As I stagger toward the door, each step intensifies the sinking feeling that today is going to be my day to die. But this idea does not deter my attention from the task at hand, the hustle for ten dollars, the price of a pill of Heroin, a small gel capsule full of Heroin powder that can either be snorted, or cooked then injected.
Where? How? I race through a mental catalog of scams. How can I get ten bucks through a minimum amount of effort? It comes to me: Mom.

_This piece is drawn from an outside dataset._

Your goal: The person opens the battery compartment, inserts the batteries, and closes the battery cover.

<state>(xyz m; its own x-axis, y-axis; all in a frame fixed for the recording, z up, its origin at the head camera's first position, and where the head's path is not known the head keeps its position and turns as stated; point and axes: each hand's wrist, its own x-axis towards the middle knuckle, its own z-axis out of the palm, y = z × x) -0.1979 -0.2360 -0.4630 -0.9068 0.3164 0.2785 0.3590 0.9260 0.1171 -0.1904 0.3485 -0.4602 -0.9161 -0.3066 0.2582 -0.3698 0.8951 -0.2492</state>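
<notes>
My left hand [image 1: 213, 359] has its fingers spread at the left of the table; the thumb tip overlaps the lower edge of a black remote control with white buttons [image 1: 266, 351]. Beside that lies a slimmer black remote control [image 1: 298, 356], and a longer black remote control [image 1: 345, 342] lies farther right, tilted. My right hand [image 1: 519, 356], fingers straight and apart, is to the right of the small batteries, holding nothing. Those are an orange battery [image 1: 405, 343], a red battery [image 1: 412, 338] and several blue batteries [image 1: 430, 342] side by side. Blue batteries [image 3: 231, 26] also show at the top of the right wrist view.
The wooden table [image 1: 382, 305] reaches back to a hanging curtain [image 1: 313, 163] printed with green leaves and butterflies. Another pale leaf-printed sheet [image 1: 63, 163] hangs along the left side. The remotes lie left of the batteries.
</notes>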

Mom is a resource I tap only when all others have run dry, because I am ashamed for her to see me in this condition. But this morning I am desperate. I’ll offer her one of my stock alibis such as, “I need to borrow lunch money until my next paycheck clears,” or
“I just got a job as a busboy, but I need to buy a new shirt for my first day of work.” These fabrications never fail to extract money from her purse. This is not because she will believe them. Instead, Mom will hand over the cash just to rid herself of this twisted vision of the filthy junkie who is her beloved son.
The garage door. My opponent. When unlocked, tension from two industrial-strength springs allows it to glide open almost effortlessly. But with the handle in its present “locked” position, the springs act as a fulcrum securing the door to the ground. Yet, the door can be heaved open with a great amount of effort from a desperate junkie.